§ **Required action**
Output the data below exactly.

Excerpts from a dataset

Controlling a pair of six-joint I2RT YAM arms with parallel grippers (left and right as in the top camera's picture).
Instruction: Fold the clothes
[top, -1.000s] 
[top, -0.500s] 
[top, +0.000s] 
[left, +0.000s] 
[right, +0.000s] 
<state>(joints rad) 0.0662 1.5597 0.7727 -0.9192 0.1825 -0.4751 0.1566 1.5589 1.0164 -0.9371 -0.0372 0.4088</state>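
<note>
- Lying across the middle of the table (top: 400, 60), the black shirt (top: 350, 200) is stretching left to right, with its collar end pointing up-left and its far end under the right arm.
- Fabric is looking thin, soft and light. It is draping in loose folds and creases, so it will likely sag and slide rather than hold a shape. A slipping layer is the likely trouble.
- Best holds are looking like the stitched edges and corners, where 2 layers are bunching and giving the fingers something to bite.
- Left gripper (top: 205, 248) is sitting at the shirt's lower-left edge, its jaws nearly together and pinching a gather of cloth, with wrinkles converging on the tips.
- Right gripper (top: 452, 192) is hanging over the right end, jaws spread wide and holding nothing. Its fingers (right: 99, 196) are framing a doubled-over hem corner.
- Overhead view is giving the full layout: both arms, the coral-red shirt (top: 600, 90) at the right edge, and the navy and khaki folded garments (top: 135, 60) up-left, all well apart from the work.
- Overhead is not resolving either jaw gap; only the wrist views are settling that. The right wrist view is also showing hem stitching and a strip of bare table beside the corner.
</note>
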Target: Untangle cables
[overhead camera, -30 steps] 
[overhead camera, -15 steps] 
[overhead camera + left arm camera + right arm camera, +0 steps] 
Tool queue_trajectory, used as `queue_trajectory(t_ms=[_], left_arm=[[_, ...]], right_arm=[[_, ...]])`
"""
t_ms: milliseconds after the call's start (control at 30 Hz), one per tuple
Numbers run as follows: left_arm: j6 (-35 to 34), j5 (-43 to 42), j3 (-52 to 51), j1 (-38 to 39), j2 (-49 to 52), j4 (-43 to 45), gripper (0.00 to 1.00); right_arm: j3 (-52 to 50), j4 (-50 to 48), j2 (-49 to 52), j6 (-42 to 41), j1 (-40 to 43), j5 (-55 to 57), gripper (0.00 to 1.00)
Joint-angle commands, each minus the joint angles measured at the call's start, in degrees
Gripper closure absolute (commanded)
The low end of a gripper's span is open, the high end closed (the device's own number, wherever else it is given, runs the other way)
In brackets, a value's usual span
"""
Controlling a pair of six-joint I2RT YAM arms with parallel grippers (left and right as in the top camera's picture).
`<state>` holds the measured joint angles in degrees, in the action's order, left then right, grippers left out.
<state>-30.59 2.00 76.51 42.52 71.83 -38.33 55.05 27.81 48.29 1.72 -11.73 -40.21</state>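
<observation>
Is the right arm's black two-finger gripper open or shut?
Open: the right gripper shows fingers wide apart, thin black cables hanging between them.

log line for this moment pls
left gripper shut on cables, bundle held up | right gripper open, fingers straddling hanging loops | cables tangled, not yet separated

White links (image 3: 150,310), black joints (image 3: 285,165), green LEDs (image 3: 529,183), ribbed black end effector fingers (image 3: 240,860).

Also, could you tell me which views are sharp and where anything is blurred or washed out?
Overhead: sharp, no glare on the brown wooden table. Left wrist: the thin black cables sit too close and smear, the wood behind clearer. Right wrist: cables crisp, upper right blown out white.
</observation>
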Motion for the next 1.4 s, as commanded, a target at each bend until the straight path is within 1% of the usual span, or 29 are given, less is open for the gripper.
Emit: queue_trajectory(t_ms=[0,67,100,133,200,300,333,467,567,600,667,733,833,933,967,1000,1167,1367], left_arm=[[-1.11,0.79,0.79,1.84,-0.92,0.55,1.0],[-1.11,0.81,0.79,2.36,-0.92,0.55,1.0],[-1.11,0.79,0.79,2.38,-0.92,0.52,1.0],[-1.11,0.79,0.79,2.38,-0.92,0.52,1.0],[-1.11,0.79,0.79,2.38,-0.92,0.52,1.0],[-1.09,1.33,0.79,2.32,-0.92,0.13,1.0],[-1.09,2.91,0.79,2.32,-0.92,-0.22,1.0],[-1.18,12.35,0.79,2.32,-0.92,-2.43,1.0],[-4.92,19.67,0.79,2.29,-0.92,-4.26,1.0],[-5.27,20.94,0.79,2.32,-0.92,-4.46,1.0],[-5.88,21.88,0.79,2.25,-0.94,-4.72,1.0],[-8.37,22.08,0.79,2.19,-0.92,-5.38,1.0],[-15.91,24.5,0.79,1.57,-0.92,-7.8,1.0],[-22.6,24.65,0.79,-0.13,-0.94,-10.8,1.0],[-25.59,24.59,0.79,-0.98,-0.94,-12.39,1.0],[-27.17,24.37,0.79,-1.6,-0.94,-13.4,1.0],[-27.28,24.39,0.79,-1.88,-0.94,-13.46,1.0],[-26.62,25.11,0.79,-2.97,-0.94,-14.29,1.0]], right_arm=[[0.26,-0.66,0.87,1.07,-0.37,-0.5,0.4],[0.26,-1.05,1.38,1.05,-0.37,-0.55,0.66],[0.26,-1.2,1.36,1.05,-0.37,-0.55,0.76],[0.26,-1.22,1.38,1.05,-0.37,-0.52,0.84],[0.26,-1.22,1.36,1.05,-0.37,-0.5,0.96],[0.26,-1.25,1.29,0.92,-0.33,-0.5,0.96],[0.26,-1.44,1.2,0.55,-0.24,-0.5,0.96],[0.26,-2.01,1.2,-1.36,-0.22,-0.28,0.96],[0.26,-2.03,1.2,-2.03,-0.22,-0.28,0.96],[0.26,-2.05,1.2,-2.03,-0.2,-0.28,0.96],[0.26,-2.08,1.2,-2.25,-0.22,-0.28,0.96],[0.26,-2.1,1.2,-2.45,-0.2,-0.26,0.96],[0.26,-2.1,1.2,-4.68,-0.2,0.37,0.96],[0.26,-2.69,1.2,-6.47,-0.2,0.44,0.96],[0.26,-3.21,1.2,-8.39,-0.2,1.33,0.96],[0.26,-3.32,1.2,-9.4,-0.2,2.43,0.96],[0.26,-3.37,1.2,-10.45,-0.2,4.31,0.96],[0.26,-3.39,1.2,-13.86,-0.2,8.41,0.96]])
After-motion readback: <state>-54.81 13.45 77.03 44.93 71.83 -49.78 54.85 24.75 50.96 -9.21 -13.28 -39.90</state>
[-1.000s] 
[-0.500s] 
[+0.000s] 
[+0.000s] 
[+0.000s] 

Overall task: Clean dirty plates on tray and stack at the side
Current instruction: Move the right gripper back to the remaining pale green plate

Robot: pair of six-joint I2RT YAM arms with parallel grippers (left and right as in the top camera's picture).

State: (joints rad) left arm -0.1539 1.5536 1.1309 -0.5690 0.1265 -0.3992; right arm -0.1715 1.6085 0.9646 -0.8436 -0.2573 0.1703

§ **Result of this exercise**
Controlling a pair of six-joint I2RT YAM arms with parallel grippers (left and right as in the top camera's picture).
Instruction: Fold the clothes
[top, -1.000s] 
[top, -0.500s] 
[top, +0.000s] 
[left, +0.000s] 
[right, +0.000s] 
<state>(joints rad) 0.0662 1.5597 0.7727 -0.9192 0.1825 -0.4751 0.1566 1.5589 1.0164 -0.9371 -0.0372 0.4088</state>
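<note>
- Lying across the middle of the table (top: 400, 60), the black shirt (top: 350, 200) is stretching left to right, with its collar end pointing up-left and its far end under the right arm.
- Fabric is looking thin, soft and light. It is draping in loose folds and creases, so it will likely sag and slide rather than hold a shape. A slipping layer is the likely trouble.
- Best holds are looking like the stitched edges and corners, where 2 layers are bunching and giving the fingers something to bite.
- Left gripper (top: 205, 248) is sitting at the shirt's lower-left edge, its jaws nearly together and pinching a gather of cloth, with wrinkles converging on the tips.
- Right gripper (top: 452, 192) is hanging over the right end, jaws spread wide and holding nothing. Its fingers (right: 99, 196) are framing a doubled-over hem corner.
- Overhead view is giving the full layout: both arms, the coral-red shirt (top: 600, 90) at the right edge, and the navy and khaki folded garments (top: 135, 60) up-left, all well apart from the work.
- Overhead is not resolving either jaw gap; only the wrist views are settling that. The right wrist view is also showing hem stitching and a strip of bare table beside the corner.
</note>
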Target: Untangle cables
[overhead camera, -30 steps] 
[overhead camera, -15 steps] 
[overhead camera + left arm camera + right arm camera, +0 steps] 
Tool queue_trajectory, used as `queue_trajectory(t_ms=[_], left_arm=[[_, ...]], right_arm=[[_, ...]])`
"""
t_ms: milliseconds after the call's start (control at 30 Hz), one per tuple
Numbers run as follows: left_arm: j6 (-35 to 34), j5 (-43 to 42), j3 (-52 to 51), j1 (-38 to 39), j2 (-49 to 52), j4 (-43 to 45), gripper (0.00 to 1.00); right_arm: j3 (-52 to 50), j4 (-50 to 48), j2 (-49 to 52), j6 (-42 to 41), j1 (-40 to 43), j5 (-55 to 57), gripper (0.00 to 1.00)
Joint-angle commands, each minus the joint angles measured at the call's start, in degrees
Gripper closure absolute (commanded)
The low end of a gripper's span is open, the high end closed (the device's own number, wherever else it is given, runs the other way)
In brackets, a value's usual span
"""
Controlling a pair of six-joint I2RT YAM arms with parallel grippers (left and right as in the top camera's picture).
`<state>` holds the measured joint angles in degrees, in the action's order, left then right, grippers left out.
<state>-30.59 2.00 76.51 42.52 71.83 -38.33 55.05 27.81 48.29 1.72 -11.73 -40.21</state>
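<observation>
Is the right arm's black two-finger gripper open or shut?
Open: the right gripper shows fingers wide apart, thin black cables hanging between them.

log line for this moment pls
left gripper shut on cables, bundle held up | right gripper open, fingers straddling hanging loops | cables tangled, not yet separated

White links (image 3: 150,310), black joints (image 3: 285,165), green LEDs (image 3: 529,183), ribbed black end effector fingers (image 3: 240,860).

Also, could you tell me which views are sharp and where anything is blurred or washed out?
Overhead: sharp, no glare on the brown wooden table. Left wrist: the thin black cables sit too close and smear, the wood behind clearer. Right wrist: cables crisp, upper right blown out white.
</observation>
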Motion for the next 1.4 s, as commanded, a target at each bend until the straight path is within 1% of the usual span, or 29 are given, less is open for the gripper.
Emit: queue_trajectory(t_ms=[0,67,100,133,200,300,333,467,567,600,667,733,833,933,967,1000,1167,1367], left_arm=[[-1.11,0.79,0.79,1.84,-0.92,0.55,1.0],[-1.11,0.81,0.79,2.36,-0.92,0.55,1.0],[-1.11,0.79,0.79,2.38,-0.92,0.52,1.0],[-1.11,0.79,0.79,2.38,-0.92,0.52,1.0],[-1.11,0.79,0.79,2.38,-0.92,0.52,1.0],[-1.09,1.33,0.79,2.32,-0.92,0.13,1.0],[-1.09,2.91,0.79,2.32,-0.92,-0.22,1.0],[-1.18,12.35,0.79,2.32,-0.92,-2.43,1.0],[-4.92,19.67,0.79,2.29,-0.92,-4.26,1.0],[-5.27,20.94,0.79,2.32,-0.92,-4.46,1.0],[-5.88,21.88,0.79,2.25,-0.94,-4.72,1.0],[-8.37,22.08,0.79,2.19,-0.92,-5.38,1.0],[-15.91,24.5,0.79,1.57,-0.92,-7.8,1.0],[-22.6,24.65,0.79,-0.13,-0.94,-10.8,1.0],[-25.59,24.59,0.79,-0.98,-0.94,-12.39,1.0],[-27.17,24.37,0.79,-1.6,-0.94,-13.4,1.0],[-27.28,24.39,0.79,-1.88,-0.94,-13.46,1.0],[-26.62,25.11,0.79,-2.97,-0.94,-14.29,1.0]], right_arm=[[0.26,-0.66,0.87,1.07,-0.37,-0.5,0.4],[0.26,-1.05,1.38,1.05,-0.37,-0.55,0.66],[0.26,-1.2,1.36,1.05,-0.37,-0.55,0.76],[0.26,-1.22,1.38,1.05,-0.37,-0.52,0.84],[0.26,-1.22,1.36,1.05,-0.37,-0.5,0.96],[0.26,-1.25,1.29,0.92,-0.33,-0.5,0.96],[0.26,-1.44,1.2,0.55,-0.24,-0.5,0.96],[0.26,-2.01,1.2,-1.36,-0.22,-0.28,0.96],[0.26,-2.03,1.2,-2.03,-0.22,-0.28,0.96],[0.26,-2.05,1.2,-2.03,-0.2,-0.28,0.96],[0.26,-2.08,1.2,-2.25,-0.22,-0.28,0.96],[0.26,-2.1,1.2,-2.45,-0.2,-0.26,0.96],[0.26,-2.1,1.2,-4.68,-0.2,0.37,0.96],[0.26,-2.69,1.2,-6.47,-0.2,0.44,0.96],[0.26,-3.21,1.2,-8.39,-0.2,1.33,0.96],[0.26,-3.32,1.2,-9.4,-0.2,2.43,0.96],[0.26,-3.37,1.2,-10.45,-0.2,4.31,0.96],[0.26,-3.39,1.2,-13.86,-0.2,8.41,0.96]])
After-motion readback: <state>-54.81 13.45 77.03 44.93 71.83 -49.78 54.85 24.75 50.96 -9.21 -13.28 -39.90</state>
[-1.000s] 
[-0.500s] 
[+0.000s] 
[+0.000s] 
[+0.000s] 

Overall task: Clean dirty plates on tray and stack at the side
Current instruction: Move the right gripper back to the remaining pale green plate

Robot: pair of six-joint I2RT YAM arms with parallel grippers (left and right as in the top camera's picture).

State: (joints rad) left arm -0.1539 1.5536 1.1309 -0.5690 0.1265 -0.3992; right arm -0.1715 1.6085 0.9646 -0.8436 -0.2573 0.1703

Thus the exercise is complete.